In services-based industries, the ability of a firm to demonstrate that expertise and capability to market is a critical factor in determining ongoing success.
Firms that can establish reputations as recognised thought leaders in a particular practice have a tangible and difficult-to-replicate advantage in winning work, setting pricing, and retaining talent.
It is perhaps a bit strong to say that most thought leadership programs in professional services firms fail, yet it is rare that a firm would report that its thought leadership program accurately represents the true expertise and capability of the firm. This is not to say that the marketing team are somehow incompetent; More that the breadth of expertise in a mid or large-sized firm is extraordinarily complex to even understand, let alone express to the market.

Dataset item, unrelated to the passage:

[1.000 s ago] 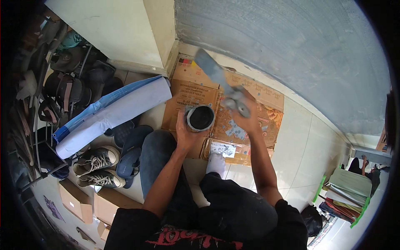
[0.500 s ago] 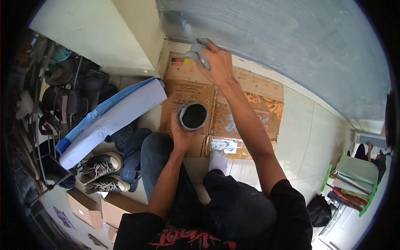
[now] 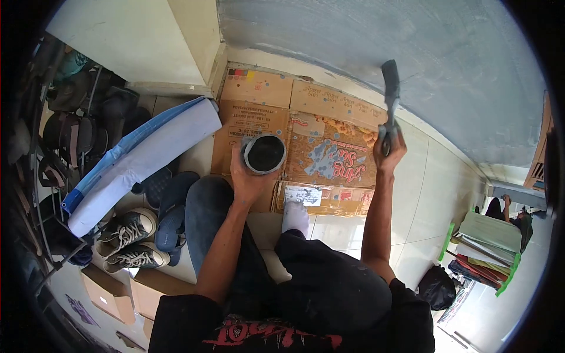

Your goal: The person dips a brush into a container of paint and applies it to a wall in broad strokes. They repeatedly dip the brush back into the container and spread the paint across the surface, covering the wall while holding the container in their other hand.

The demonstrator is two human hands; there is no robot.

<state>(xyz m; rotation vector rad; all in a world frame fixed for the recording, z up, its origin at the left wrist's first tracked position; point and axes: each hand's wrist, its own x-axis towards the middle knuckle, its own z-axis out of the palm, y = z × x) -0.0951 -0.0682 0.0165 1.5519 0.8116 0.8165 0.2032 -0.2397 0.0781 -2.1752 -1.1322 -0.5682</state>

Resources and size do not determine success in thought leadership
Firms across all different specialisms and geographies report significant “eminence gaps”, where the market perception of the firm's expertise and capability lags considerably behind what the firm can deliver to clients.
The eminence gap phenomenon is reported in all sizes of firms, from boutique specialists to globally dominant brands. In fact, larger firms often struggle more to demonstrate their true capability to market.
Resources and investment are not the deciding factors in whether a firm is effective in thought leadership.
It is not uncommon to see a firm of a few dozen professionals and a tiny, part-time, outsourced, marketing department capture a share of voice in thought leadership many times its size, dominating several niche areas of practice.
Over the past 5 years, we’ve seen globally dominant firms fail and then succeed, we’ve seen niche firms establish dominant market positions.
Thought leadership isn’t something that a firm can do or can’t do. It’s not something that can be solved by throwing money at and most of all, it’s not something that can be ignored.
The four linked reasons thought leadership programs succeed
Thought leadership programs are successful or not depends on four critical factors that form a chain. If any given factor is weak or missing then the entire chain falls apart and the program fails. Each link in the chain is relatively simple to achieve, but it is challenging to scale the links altogether, which is why larger firms often find truly successful thought leadership out of reach.
The four factors that separate successful professional services thought leadership programs:
- Author-centric publication: Empowering authors to create content in an easy and well-understood way.
- Governance: Quick and efficient approvals processes for all content.
- Create Once, Publish Everywhere: Guaranteed reach for published content to the audiences that matter.
- Feedback: Layered feedback to each of the stakeholders - and, in particular, to the authors who must see the value of creating the content.
By focusing on these success factors, and by enshrining them as critical project priorities, firms of all sizes are to see a nearly overnight transition from barely active online, to delivering a steady stream of useful, timely content to market that establishes the firm as the market leader.